Trying to pipe a string into a grep/perl regex to pull out overlapping matches. Currently, the results only appear to pull out sequential matches without any "lookback":
Attempt using egrep (both on GNU and BSD):
$ echo "bob mary mike bill kim jim john" | egrep -io "[a-z]+ [a-z]+"
bob mary
mike bill
kim jim
Attempt using perl style grep (-P):
$ echo "bob mary mike bill kim jim john" | grep -oP "()[a-z]+ [a-z]+"
bob mary
mike bill
kim jim
Attempt using awk showing only the first match:
$ echo "bob mary mike bill kim jim john" | awk 'match($0, /[a-z]+ [a-z]+/) {print substr($0, RSTART, RLENGTH)}'
bob mary
The overlapping results I'd like to see from a simple working bash pipe command are:
bob mary
mary mike
mike bill
bill kim
kim jim
jim john
Any ideas?
Lookahead is your friend here
echo "bob mary mike bill kim jim john" |
perl -wnE'say "$1 $2" while /(\w+)\s+(?=(\w+))/g'
The point is that lookahead, as a "zero-width assertion," doesn't consume anything -- while it still allows us to capture a pattern in it.

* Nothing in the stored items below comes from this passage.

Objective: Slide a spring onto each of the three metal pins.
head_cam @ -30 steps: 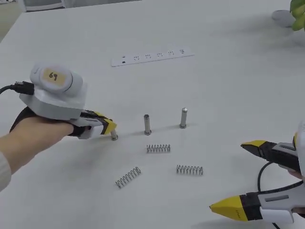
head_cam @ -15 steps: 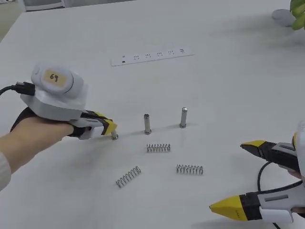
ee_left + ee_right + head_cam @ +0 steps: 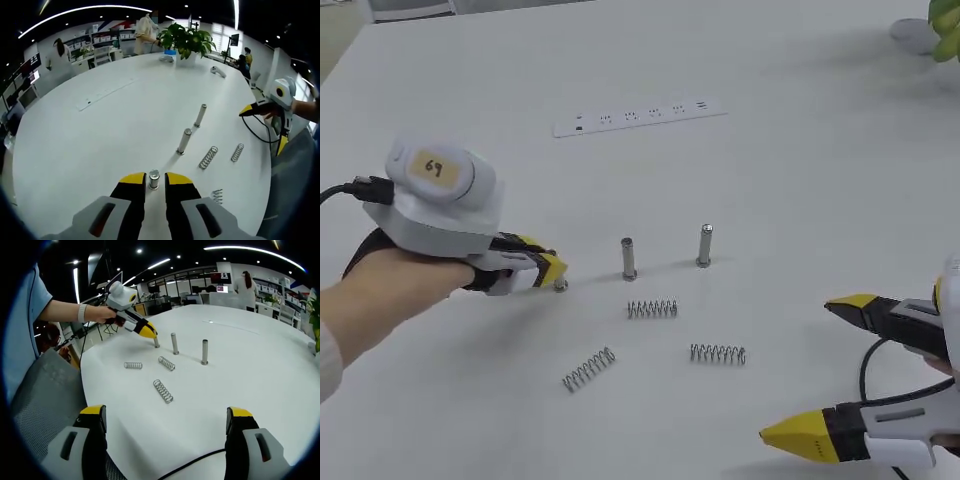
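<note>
1. Head view, left of centre: the left tongs (image 3: 552, 270) sat low over the desk (image 3: 800, 150). Their yellow tips covered most of the nearest pin (image 3: 560, 285), so only its foot could be seen.
2. Left gripper view: the nearest pin (image 3: 154, 179) stood between the tips, with the jaws narrow on either side of it. Could not tell whether the pads pressed on it.
3. Right of it, the middle pin (image 3: 628, 259) and the far pin (image 3: 706, 246) stood upright and bare.
4. Three springs lay flat below the pins and touched none of them: the upper spring (image 3: 652, 309), the right spring (image 3: 718, 354) and the left spring (image 3: 588, 369).
5. Lower right corner: the right tongs (image 3: 798, 368) were cut off by the frame edge, jaws wide, nothing between them.
6. Writing: a sticker (image 3: 433, 167) on the left tongs' rounded housing read "69". The markings on the power strip (image 3: 640, 117), upper centre, were too small to read.
7. Upper right corner: green leaves (image 3: 945, 30), cut off.
</note>
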`<state>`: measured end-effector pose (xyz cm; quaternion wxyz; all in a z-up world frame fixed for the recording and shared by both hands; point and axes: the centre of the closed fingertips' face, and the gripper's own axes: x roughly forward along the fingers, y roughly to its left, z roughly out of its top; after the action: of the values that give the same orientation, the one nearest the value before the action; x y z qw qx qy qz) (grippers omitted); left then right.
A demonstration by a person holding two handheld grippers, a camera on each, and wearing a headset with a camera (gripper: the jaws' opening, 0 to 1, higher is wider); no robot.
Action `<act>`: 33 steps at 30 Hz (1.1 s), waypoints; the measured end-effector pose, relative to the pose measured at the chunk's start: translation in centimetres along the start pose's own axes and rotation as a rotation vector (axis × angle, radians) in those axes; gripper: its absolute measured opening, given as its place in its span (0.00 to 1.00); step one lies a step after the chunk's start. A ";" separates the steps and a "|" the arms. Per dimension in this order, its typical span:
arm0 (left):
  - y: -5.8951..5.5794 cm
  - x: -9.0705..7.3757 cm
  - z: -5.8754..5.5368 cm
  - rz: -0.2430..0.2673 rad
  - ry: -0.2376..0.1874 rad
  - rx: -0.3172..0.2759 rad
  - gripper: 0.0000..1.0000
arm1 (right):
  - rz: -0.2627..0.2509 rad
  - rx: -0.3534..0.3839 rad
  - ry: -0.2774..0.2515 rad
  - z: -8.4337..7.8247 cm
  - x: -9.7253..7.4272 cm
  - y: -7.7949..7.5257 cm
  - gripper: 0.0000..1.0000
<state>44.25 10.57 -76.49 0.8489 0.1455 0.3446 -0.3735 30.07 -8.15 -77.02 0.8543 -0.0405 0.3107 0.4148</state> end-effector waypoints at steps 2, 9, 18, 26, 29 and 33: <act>0.0 0.0 0.0 0.000 -0.001 0.003 0.11 | 0.000 -0.002 0.001 0.0 0.0 0.0 0.98; 0.1 -0.1 0.1 0.004 -0.018 0.012 0.24 | 0.000 -0.003 -0.001 0.1 0.1 0.0 0.99; 0.0 -0.1 0.0 0.012 -0.054 0.025 0.58 | 0.000 -0.007 -0.001 0.2 0.1 0.0 0.99; -0.2 -0.3 -0.5 0.011 -0.065 0.035 0.79 | -0.003 -0.014 -0.002 0.5 0.1 0.0 0.99; -0.4 -0.4 -0.2 0.003 -0.090 0.028 0.89 | -0.005 -0.015 -0.004 0.6 0.1 -0.1 0.99; -0.5 -0.5 -0.3 -0.005 -0.101 0.033 0.95 | -0.007 -0.017 -0.006 0.7 0.1 -0.3 0.99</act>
<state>43.45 10.63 -76.38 0.8618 0.1395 0.2956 -0.3879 30.68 -8.02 -76.54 0.8563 -0.0474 0.3045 0.4145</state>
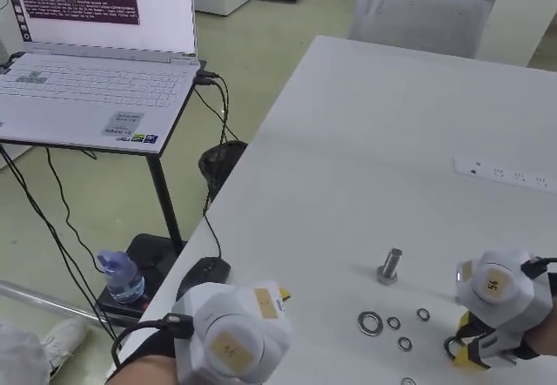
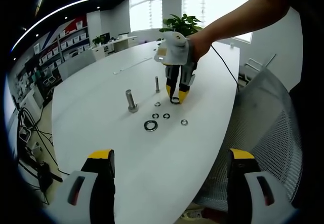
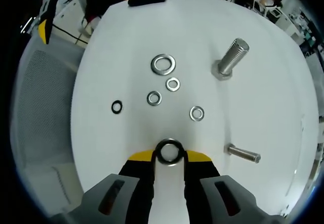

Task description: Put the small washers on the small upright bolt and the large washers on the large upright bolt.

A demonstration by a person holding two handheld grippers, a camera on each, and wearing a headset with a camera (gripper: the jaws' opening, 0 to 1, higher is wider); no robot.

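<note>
On the white table (image 1: pixel 365 158) the large upright bolt (image 1: pixel 391 266) (image 3: pixel 230 59) (image 2: pixel 131 101) stands ahead of a loose large washer (image 1: pixel 370 322) (image 3: pixel 163 64) and several small washers (image 3: pixel 154 98) (image 1: pixel 405 343) (image 2: pixel 166 116). The thin small bolt (image 3: pixel 243 153) (image 2: pixel 157 84) stands close beside my right gripper (image 3: pixel 169 158) (image 1: pixel 461 350) (image 2: pixel 175 96). That gripper hangs low over the table, shut on a large washer (image 3: pixel 169 150) at its tips. My left gripper (image 2: pixel 171 155) (image 1: pixel 231 337) is back at the near table edge, jaws wide open with nothing between them.
A laptop (image 1: pixel 87 80) sits on a stand left of the table, with cables, a mouse (image 1: pixel 204 272) and a water bottle (image 1: pixel 122 276) below. A power strip (image 1: pixel 505 176) lies at the right. A grey chair (image 1: pixel 418 19) stands at the far end.
</note>
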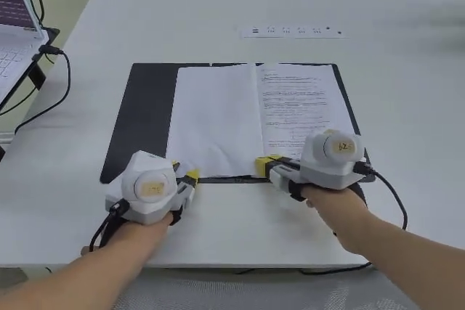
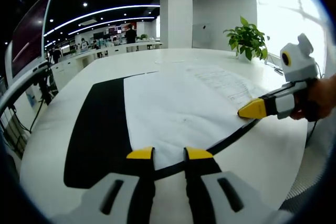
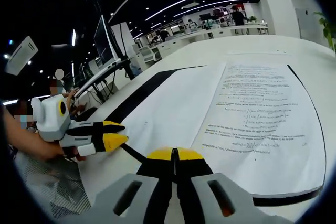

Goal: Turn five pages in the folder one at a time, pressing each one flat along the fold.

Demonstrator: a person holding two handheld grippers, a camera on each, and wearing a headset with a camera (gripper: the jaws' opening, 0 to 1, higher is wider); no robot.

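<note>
Folder [image 1: 145, 121] lies open and flat in the middle of the frame in the head view, black cover showing down its left side. Inside it, a blank page [image 1: 214, 121] on the left and a printed page [image 1: 301, 107] on the right, meeting at the fold. The print is too small to read.

Left tool [image 1: 190, 177] sits at lower left, at the folder's near edge. In the left gripper view its jaws stand a little apart over the bottom of the blank page [image 2: 173, 108]; touching or not, I can't tell.

Right tool [image 1: 263, 166] is at the lower centre, just beside the fold's near end. In the right gripper view its yellow tips [image 3: 176, 153] are pressed together at the bottom of the printed page [image 3: 262, 119]. Whether paper is caught between them is hard to make out.

The right tool and its hand cover the folder's lower right corner.

White table [image 1: 218, 5] all round. A label strip [image 1: 290, 31] lies beyond the folder. At upper left a laptop [image 1: 11, 27] is cut off by the edge, with a cable [image 1: 62, 85] looping from it.
</note>
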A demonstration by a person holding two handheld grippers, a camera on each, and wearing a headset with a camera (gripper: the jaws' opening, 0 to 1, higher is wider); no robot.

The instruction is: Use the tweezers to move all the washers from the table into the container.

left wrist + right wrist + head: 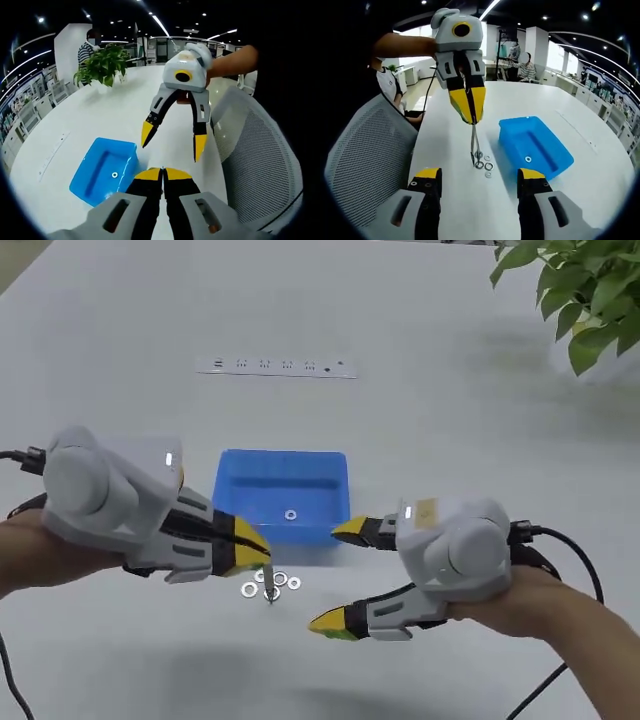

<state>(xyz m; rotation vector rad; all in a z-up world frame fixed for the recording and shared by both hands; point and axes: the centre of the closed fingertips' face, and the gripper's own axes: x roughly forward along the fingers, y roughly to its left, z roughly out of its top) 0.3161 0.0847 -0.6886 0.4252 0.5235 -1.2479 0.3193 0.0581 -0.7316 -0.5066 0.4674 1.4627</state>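
on the left of the head view, the left gripper has its yellow-tipped jaws pressed together on slim silver metal tweezers, which point down at the white table. the tweezer arms are drawn nearly together at the tips. the tips sit among a cluster of small flat silver metal washers lying on the table. whether a washer is pinched cannot be told. just behind the cluster stands a blue rectangular plastic container, upright, with a single silver washer lying on its floor. to the right, the right gripper is held with its jaws spread wide, pointing towards the cluster and apart from it. at the far right, a green leafy plant overhangs the table's edge.
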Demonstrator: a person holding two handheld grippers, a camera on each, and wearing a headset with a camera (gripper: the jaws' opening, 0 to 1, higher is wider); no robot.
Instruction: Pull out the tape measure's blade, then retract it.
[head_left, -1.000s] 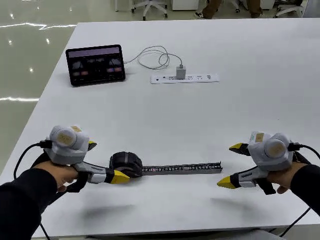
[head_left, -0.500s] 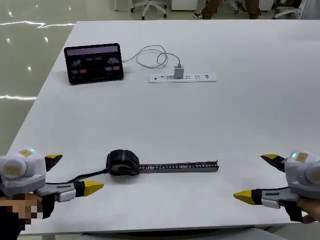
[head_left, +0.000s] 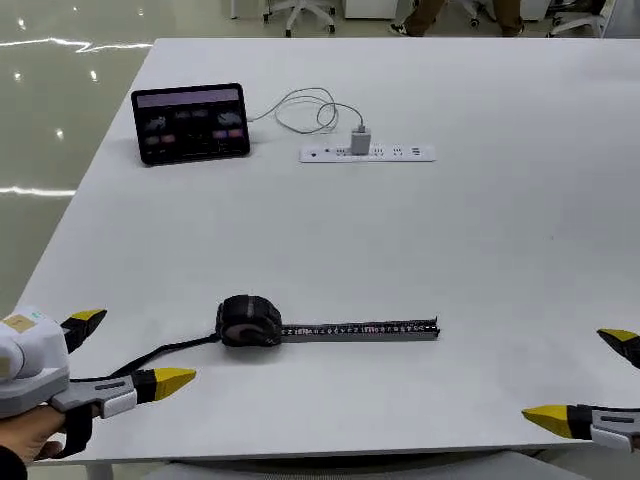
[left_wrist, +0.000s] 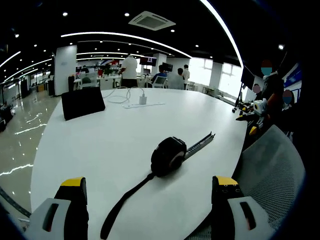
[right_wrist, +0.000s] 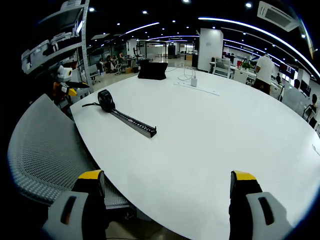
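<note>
Tabletop (head_left: 420, 230), white and wide, lay under two hand-held tools: left gripper (head_left: 130, 348) and right gripper (head_left: 582, 377) hovered at its near edge, jaws wide open, holding nothing. Between them, touched by neither, sat the black tape measure (head_left: 250, 322), its blade (head_left: 360, 330) drawn out flat toward the right.

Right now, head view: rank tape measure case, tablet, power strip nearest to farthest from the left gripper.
1. Tape measure case, just right of the left gripper.
2. Tablet, far side, left.
3. Power strip, far side, mid-table.
</note>
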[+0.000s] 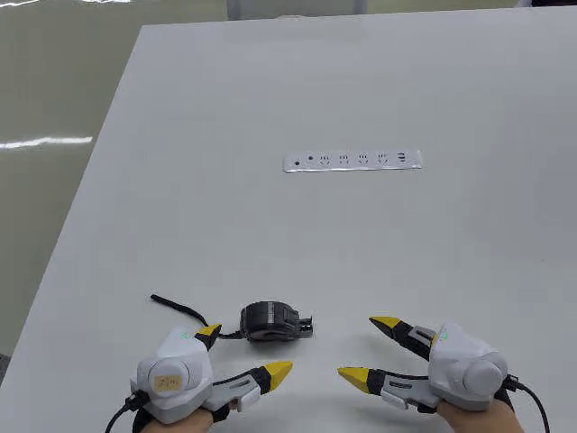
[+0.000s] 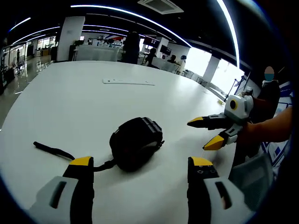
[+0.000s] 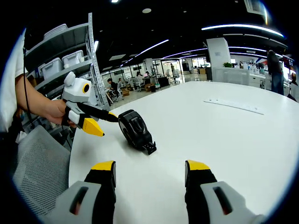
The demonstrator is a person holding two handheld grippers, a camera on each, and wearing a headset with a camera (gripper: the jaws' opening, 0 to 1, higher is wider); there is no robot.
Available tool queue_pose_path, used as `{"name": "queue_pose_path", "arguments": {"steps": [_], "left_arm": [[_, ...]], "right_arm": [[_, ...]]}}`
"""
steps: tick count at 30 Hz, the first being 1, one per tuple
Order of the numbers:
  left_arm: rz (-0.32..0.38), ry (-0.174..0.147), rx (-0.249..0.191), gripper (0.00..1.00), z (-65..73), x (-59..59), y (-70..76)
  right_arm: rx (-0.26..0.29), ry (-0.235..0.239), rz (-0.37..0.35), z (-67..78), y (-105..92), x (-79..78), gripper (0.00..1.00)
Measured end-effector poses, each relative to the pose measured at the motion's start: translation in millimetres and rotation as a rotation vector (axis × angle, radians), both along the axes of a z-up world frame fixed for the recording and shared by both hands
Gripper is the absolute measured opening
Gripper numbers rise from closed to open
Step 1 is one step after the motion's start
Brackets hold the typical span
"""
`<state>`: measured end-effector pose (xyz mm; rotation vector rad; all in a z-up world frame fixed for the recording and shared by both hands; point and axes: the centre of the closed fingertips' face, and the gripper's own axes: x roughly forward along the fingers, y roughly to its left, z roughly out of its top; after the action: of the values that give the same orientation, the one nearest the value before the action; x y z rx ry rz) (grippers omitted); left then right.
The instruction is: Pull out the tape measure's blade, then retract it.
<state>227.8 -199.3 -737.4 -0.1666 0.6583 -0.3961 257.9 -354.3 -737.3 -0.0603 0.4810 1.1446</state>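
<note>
Black tape measure [image 1: 269,321] sits bottom centre; the left gripper [image 1: 245,350] should clamp its case, the right gripper [image 1: 367,348] pinch the hook [image 1: 308,322], both spread empty.

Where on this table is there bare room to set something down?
The widest bare patch lies between the power strip and the tape measure. The table is also bare beyond the strip and on both sides of it. The near edge is crowded: the tape measure, its strap, and the open left gripper and right gripper.
</note>
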Motion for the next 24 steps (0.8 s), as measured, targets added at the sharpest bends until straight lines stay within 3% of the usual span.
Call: {"name": "queue_pose_path", "arguments": {"steps": [2,4,9,24], "left_arm": [[0.004,-0.005,-0.011,0.81,3.2,-2.1,1.9],[-0.007,-0.013,0.017,0.81,4.3,-4.6,5.8],[0.004,-0.025,0.007,0.81,10.4,-8.0,12.9],[-0.007,-0.045,-0.013,0.8,15.1,-29.9,20.2]], "right_arm": [[-0.003,-0.01,-0.008,2.2,-3.2,-0.1,0.6],[0.001,-0.016,-0.016,6.8,-7.0,-1.6,0.6],[-0.012,-0.04,-0.012,11.2,-14.5,-6.1,0.6],[0.017,-0.072,-0.058,30.7,-21.6,-12.1,0.6]]}}
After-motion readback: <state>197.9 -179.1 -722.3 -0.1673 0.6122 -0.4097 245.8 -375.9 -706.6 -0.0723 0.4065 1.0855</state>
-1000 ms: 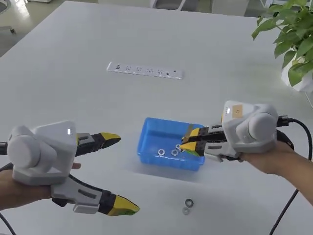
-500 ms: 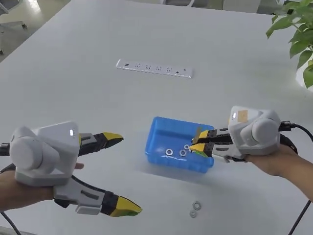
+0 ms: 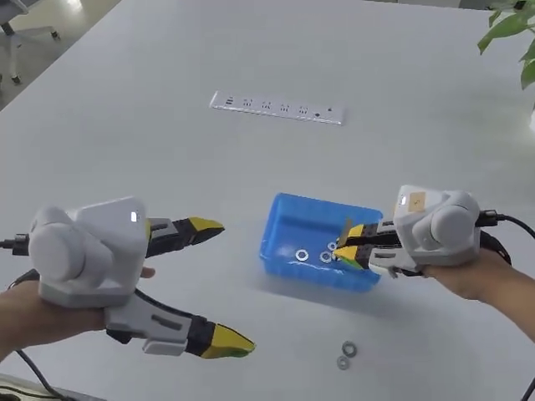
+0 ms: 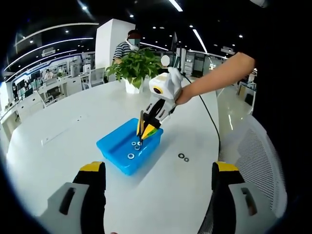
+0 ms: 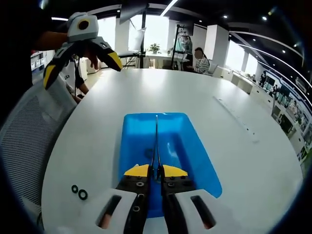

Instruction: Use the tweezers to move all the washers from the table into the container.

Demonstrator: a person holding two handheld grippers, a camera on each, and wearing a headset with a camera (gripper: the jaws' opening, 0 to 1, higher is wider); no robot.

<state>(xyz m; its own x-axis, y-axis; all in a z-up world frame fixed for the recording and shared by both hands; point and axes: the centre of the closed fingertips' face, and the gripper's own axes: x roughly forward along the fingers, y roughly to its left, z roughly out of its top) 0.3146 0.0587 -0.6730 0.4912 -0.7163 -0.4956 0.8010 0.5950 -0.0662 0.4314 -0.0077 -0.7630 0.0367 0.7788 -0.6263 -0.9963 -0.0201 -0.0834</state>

So as the regex engine matches a word and spaces ((\w+)\s+
), gobbling them up, it then stops there and "looks ahead," merely to "assert" that the sought pattern is there; it doesn't move from its spot between the last space and the next \w
, doesn't "consume" that next word, as they say.
It is nice though that we can also capture that pattern that is "seen," even tough it's not consumed! So we get our $1
and $2
, two words.
Then, because of /g
modifier, the engine moves on, to find another word+spaces, with yet another word following. That next word is the one our lookahead spotted -- so now that one is consumed, and yet next one "looked" for (and captured). Etc.